*What is needed*
Everything in the listing below from the line containing "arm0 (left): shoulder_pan" through the line containing "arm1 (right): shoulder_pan" must be repeated exactly; the remaining lines are not wanted.

*Recorded information*
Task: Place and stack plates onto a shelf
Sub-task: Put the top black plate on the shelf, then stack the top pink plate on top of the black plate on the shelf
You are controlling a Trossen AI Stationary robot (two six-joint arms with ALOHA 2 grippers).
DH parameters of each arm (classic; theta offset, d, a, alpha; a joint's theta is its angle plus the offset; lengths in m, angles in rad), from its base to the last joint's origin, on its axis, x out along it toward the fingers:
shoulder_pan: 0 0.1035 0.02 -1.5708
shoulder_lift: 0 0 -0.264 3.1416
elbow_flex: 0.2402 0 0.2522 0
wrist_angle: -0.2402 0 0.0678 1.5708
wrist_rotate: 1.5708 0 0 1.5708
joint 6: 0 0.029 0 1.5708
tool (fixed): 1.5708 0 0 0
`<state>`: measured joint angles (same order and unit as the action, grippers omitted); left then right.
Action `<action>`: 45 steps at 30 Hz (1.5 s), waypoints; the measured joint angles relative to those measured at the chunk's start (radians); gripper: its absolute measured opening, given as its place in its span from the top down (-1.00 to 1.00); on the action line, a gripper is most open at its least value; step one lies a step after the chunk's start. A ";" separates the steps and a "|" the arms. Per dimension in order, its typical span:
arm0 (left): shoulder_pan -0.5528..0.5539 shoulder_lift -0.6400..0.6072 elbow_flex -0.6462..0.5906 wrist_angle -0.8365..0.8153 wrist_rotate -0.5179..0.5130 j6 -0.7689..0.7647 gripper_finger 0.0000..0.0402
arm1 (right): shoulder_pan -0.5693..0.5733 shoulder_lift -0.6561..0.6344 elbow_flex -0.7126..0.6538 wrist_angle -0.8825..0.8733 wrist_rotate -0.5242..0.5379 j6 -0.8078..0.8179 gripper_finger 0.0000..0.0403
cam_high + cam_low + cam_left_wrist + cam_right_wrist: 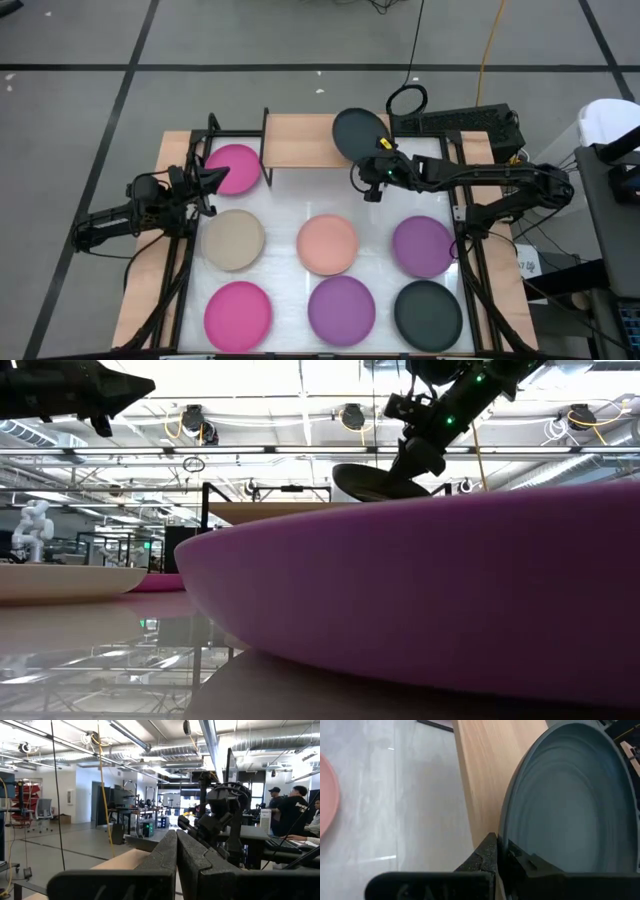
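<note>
A dark grey plate point(356, 132) hangs tilted over the right end of the wooden shelf point(305, 140), with my right gripper point(369, 166) shut on it. In the low view this plate point(375, 480) is raised above the shelf top point(270, 512). My left gripper point(208, 181) is shut and touches nothing; it hovers beside a magenta plate point(235, 168) that lies left of the shelf. A beige plate point(233, 240), a peach plate point(328, 244), a purple plate point(422, 246), a magenta plate point(238, 315), a second purple plate point(341, 310) and a dark plate point(428, 314) lie flat on the table. My right gripper pinches the dark plate's near rim point(509, 840) between its two fingers, one finger point(485, 854) under the plate and one on its hollow upper face. The fingers come from the table's near side, slanting down. The plate is lifted clear and tilted over the shelf.
The shelf's black metal legs point(265, 150) stand at its left end, close to the magenta plate. Wooden side strips point(150, 290) and black frame bars run along both table edges. A dark keyboard-like device point(470, 122) lies behind the shelf's right end. People sit in the room beyond point(290, 812).
</note>
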<state>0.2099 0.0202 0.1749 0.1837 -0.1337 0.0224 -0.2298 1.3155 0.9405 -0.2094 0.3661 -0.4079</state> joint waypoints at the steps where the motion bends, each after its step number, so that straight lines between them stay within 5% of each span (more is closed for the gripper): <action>1: 0.000 0.000 0.000 0.000 0.000 0.000 0.98 | 0.000 0.000 0.000 0.003 0.000 0.000 0.96; 32: 0.000 0.000 0.000 0.000 0.000 0.000 0.98 | 0.000 0.008 0.000 0.094 -0.108 -0.026 0.89; 45: 0.000 0.000 0.000 0.000 0.000 0.000 0.98 | 0.000 0.102 -0.001 0.159 -0.107 -0.040 0.54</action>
<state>0.2099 0.0201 0.1749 0.1833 -0.1337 0.0227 -0.2302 1.4178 0.9398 -0.0500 0.2588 -0.4476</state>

*Response below*
arm0 (left): shoulder_pan -0.5528..0.5539 shoulder_lift -0.6400..0.6072 elbow_flex -0.6462..0.5906 wrist_angle -0.8365..0.8153 wrist_rotate -0.5179..0.5130 j6 -0.7689..0.7647 gripper_finger 0.0000..0.0402
arm1 (right): shoulder_pan -0.5693..0.5733 shoulder_lift -0.6561..0.6344 elbow_flex -0.7126..0.6538 wrist_angle -0.8825..0.8733 wrist_rotate -0.5242..0.5379 j6 -0.8078..0.8179 gripper_finger 0.0000..0.0403

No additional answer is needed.